YOUR ASSIGNMENT:
Starting with the line that has "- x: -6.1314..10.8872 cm", retype each line down to the end of the entries below, without leaving any out or adding any.

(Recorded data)

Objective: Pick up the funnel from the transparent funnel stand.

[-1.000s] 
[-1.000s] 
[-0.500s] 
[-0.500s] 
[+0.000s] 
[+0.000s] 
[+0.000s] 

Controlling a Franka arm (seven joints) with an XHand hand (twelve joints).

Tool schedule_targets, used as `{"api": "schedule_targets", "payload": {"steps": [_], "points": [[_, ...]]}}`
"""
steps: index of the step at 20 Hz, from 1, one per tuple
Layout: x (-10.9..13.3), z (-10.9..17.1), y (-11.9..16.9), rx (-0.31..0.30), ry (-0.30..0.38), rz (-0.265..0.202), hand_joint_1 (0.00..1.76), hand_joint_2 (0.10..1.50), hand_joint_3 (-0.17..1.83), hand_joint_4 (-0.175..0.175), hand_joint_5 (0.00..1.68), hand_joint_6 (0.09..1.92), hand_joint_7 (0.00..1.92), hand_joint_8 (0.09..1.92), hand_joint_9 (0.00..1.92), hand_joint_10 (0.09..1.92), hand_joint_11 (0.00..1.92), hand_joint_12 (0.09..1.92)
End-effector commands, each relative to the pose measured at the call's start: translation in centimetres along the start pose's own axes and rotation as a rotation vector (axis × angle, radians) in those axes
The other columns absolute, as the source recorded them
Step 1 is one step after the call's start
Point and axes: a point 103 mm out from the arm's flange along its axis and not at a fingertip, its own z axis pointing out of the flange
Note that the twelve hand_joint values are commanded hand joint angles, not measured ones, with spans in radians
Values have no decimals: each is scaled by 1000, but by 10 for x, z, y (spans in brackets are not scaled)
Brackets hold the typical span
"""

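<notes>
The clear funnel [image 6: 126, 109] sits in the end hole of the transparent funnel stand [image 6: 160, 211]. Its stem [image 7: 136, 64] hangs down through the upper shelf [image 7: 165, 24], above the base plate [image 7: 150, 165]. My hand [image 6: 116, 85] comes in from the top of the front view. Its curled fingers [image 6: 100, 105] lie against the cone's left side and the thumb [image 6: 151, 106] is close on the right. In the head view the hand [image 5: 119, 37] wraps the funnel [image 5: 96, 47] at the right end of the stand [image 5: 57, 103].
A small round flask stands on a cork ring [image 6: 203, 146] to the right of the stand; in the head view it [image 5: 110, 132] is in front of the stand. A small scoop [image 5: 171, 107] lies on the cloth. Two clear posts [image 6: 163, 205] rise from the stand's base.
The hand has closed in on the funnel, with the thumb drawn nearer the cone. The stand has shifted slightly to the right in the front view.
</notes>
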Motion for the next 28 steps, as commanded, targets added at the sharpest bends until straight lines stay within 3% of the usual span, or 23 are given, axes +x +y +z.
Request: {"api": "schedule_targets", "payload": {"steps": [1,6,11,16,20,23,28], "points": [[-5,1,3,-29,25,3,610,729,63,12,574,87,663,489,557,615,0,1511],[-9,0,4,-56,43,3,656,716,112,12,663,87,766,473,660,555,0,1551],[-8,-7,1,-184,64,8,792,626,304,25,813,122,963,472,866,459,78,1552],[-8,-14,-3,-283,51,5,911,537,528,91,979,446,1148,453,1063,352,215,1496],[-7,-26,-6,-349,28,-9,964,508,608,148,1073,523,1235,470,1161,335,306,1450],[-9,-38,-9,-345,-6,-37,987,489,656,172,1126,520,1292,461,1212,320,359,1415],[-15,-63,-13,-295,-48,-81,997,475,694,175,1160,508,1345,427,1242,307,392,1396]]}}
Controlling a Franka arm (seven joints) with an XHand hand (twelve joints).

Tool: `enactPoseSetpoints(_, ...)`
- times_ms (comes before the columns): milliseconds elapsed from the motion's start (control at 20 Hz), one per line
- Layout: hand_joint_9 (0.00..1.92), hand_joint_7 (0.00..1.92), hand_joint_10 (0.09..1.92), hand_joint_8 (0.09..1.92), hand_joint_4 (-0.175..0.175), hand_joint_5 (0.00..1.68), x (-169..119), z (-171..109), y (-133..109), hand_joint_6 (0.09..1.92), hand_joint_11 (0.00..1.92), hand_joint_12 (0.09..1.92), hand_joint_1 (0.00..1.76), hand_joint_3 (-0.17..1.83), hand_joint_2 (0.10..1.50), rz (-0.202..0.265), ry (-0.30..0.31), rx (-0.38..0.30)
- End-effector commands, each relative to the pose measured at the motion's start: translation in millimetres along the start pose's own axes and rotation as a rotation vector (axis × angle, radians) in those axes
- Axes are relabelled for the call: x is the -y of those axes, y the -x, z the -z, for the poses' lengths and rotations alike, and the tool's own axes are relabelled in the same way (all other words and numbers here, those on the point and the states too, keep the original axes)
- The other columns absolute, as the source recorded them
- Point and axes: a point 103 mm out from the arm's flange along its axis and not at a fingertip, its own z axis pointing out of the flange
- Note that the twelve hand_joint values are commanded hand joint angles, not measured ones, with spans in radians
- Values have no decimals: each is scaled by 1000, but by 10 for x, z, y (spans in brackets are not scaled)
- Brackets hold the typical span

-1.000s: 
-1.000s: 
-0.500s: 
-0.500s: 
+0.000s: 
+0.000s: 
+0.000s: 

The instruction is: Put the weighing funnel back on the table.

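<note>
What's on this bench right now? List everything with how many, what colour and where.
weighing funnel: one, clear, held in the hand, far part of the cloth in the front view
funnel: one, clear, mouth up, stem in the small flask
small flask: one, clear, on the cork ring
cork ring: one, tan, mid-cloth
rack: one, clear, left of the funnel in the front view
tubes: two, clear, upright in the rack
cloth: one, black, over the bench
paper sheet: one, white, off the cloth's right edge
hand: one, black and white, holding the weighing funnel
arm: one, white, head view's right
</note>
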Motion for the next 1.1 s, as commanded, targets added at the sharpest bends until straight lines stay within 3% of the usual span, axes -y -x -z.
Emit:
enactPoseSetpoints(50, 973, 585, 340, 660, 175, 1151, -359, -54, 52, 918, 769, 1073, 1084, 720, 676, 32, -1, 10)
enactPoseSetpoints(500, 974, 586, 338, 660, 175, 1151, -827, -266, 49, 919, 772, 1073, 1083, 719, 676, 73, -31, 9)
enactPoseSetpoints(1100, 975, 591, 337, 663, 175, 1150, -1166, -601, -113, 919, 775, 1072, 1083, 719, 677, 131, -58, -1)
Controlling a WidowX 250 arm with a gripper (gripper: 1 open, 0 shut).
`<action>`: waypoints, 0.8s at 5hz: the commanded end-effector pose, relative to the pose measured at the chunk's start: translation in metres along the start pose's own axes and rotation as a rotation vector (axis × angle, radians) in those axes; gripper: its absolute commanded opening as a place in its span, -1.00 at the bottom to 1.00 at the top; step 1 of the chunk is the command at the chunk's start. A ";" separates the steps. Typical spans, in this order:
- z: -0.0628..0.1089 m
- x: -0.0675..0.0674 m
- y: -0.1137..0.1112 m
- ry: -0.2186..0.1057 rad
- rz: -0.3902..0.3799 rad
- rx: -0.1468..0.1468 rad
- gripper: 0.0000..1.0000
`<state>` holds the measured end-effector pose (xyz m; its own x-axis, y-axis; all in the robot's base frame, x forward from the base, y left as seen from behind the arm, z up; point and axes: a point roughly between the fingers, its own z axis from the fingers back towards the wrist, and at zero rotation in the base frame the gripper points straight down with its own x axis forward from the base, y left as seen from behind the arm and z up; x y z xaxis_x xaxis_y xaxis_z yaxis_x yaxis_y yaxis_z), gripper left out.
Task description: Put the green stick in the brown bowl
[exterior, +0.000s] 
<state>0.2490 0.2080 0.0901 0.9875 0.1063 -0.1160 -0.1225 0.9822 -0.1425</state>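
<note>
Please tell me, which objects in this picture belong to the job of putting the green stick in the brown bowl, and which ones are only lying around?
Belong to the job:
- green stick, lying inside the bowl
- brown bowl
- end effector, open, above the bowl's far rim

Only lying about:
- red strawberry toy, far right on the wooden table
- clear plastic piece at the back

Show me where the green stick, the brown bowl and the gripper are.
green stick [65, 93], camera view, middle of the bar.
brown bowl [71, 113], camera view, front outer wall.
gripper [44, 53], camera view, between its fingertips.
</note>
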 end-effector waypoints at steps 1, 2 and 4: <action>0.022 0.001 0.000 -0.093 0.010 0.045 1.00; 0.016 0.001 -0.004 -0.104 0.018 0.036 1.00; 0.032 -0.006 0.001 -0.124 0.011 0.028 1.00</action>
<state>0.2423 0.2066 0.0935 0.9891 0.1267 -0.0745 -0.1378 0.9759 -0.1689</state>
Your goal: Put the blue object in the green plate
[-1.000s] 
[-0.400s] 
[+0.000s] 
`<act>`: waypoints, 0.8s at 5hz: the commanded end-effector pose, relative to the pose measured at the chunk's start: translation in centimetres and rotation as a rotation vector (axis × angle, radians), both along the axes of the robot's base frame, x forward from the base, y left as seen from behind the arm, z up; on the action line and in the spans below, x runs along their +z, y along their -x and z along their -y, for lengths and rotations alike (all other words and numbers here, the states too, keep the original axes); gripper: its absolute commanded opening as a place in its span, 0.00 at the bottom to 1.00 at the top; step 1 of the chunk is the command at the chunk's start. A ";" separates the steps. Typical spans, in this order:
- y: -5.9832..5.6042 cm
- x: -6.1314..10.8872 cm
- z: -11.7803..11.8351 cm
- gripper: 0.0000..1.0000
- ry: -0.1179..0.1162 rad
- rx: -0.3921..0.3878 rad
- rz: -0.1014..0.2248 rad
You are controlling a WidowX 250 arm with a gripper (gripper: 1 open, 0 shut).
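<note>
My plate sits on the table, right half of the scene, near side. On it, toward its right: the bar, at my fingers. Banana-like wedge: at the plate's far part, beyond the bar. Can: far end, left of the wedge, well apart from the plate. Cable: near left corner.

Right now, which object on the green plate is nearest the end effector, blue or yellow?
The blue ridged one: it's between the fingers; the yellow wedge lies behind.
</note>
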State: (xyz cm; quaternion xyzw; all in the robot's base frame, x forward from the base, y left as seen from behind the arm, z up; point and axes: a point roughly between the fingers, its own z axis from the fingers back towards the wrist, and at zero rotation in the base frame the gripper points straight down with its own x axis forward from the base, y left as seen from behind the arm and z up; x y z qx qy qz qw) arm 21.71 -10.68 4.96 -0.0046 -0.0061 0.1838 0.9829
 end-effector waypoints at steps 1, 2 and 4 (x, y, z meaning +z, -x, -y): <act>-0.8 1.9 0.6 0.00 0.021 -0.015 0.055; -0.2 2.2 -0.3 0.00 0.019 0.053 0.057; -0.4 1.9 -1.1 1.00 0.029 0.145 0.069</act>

YOUR SOLUTION:
- x: -6.1314..10.8872 cm
- z: -11.7803..11.8351 cm
- gripper: 0.0000..1.0000
- ry: -0.1179..0.1162 rad
- rx: -0.3921..0.3878 rad
- rz: -0.1014..0.2248 rad
You are controlling a WidowX 250 arm with a gripper (gripper: 1 open, 0 shut).
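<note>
My plate sits on the table, right half of the scene, near side. On it, toward its right: the bar, at my fingers. Banana-like wedge: at the plate's far part, beyond the bar. Can: far end, left of the wedge, well apart from the plate. Cable: near left corner.

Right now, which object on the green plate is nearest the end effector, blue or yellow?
The blue ridged one: it's between the fingers; the yellow wedge lies behind.
</note>
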State: (xyz cm; quaternion xyzw; all in the robot's base frame, x forward from the base, y left as seen from behind the arm, z up; point and axes: a point roughly between the fingers, its own z axis from the fingers back towards the wrist, and at zero rotation in the base frame the gripper points straight down with its own x axis forward from the base, y left as seen from behind the arm and z up; x y z qx qy qz qw) arm 21.71 -10.68 4.96 -0.0046 -0.0061 0.1838 0.9829
 end-effector waypoints at steps 1, 2 and 4 (x, y, z meaning +z, -x, -y): <act>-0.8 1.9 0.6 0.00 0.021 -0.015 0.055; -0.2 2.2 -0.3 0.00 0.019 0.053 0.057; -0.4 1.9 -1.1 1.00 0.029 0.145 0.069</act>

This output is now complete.